Onların bu konuda ki sözleri, gerçekten sayılmayacak kadar çoktur. Zira onlar, Allah Teâlâ'nın şu âyetinin anlamını çok iyi kavramış önder âlimlerdi: "Rabbinizden size indirilene uyun. O'nu bırakıp da başka dostların peşlerinden gitmeyin. Ne kadar da az öğüt alıyorsunuz!" (Araf, 3)
el-Vecîz fî Akîdeti's-Selefi's-Sâlih.
Büyük sahabî Ebu'd-Derda radıyallâhu anhuma şöyle demiştir: "Hadislerle amel ettiğin sürece asla sapıtmazsın." İbn Batta, el-İbâne.
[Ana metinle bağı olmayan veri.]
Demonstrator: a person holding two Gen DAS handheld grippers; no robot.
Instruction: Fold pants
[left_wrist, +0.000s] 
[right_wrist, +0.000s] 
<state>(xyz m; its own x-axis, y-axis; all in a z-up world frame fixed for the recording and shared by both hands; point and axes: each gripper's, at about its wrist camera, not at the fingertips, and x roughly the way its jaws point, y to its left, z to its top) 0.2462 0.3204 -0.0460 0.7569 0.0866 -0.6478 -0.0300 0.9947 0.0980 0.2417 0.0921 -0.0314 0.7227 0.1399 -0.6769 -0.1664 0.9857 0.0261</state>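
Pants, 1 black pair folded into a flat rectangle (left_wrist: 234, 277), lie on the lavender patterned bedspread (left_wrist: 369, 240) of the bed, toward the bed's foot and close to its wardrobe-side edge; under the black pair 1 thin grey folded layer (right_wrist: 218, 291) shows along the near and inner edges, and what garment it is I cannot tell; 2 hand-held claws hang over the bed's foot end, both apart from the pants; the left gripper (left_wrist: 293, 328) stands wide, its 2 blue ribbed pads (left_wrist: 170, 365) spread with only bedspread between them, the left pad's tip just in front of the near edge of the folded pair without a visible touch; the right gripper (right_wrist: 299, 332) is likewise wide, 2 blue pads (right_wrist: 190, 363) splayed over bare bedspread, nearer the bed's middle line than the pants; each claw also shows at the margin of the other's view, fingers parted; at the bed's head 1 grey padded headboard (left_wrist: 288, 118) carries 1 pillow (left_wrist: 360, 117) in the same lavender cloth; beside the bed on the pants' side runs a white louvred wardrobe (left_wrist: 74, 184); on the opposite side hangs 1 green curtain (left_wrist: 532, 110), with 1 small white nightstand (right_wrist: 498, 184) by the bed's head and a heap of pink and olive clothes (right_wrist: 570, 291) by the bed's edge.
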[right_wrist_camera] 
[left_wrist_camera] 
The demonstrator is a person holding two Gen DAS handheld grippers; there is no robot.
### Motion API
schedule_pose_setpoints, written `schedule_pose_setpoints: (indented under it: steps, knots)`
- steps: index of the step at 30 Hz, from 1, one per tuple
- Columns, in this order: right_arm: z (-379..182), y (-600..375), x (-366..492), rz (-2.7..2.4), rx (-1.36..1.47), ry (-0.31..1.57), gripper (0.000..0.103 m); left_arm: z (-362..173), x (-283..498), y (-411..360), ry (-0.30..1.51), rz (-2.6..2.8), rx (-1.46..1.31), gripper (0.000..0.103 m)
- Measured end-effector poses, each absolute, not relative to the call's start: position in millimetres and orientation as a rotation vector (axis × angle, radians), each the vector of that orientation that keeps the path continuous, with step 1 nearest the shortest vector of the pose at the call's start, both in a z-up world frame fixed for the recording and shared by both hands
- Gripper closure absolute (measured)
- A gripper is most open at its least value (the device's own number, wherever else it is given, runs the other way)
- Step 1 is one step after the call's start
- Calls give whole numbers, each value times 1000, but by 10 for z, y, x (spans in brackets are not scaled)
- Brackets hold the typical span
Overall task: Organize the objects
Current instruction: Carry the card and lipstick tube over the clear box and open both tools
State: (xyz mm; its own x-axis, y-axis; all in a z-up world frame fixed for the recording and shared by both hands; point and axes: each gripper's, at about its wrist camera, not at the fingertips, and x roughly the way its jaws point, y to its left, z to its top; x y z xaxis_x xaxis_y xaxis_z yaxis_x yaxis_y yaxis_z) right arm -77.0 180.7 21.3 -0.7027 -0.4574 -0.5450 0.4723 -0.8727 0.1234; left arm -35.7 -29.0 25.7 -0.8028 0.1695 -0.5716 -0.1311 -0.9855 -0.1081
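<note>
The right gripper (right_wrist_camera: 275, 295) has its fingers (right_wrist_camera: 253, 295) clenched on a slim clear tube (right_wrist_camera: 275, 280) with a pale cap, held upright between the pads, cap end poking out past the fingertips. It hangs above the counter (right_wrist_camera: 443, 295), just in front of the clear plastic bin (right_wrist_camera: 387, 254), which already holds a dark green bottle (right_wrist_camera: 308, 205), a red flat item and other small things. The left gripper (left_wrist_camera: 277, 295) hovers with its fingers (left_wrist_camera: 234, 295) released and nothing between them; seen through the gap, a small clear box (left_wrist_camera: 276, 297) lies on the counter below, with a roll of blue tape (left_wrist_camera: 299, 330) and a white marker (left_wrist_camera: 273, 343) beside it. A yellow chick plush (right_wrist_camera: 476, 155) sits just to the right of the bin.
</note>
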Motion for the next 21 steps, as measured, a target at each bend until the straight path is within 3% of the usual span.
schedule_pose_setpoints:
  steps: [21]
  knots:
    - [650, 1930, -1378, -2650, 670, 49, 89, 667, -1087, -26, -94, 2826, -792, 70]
Mücahid Hafız İmam Abdullah b. el-Mubârek rahimehullah şöyle demiştir: "Güvenip dayandığın şey hadis olsun. Reyden hadisi sana açıklayacak kadarını al." Beylaki, Sünenu'l Kübra.
İmam Şafiî rahimehullah şöyle demiştir: "Hakkında sünnete aykırı olarak görüş belirttiğim hangi mesele olursa olsun ben, ondan hayatımda da, ölümümden sonra da döndüm." el-Hatib, el-Fakih ve'l-Mutefakkih.
er-Rabi' b. Süleyman'dan şöyle rivâyet edilmiştir: Bir gün İmam Şafiî bir hadis rivayet etmişti. Adamın biri ona dedi ki: "Ey Ebû Abdullah, sen bu hadisi kabul ediyor musun?" İmam Şafiî ona şöyle dedi: "Ben, ne zaman sahih bir hadis rivâyet eder de onu kendim kabul etmezsem şahit olun ki ben, aklımı yitirmişim demektir. İbn Batta, el-İbâne.
Fakih sahabîlerden Abdullah b. Ömer radıyallâhu anhuma kendisine bir mesele hakkında soru sorulup da "Baban bunu yasaklamıştı." diyen kimseye şöyle demiştir: "Rasûlullah sallallahu aleyhi ve sellem'in emri mi uyulmaya daha layık, yoksa babamın emri mi?" İmam Şatıbi, el-İ'tisam.
*Abdullah b. Ömer radıyallâhu anhuma'nın babasının Emirü’l–Mü’minin Ömer İbnu’l–Hattab radıyallâhu anhuma olduğunu göz ardı etmemek gerekir.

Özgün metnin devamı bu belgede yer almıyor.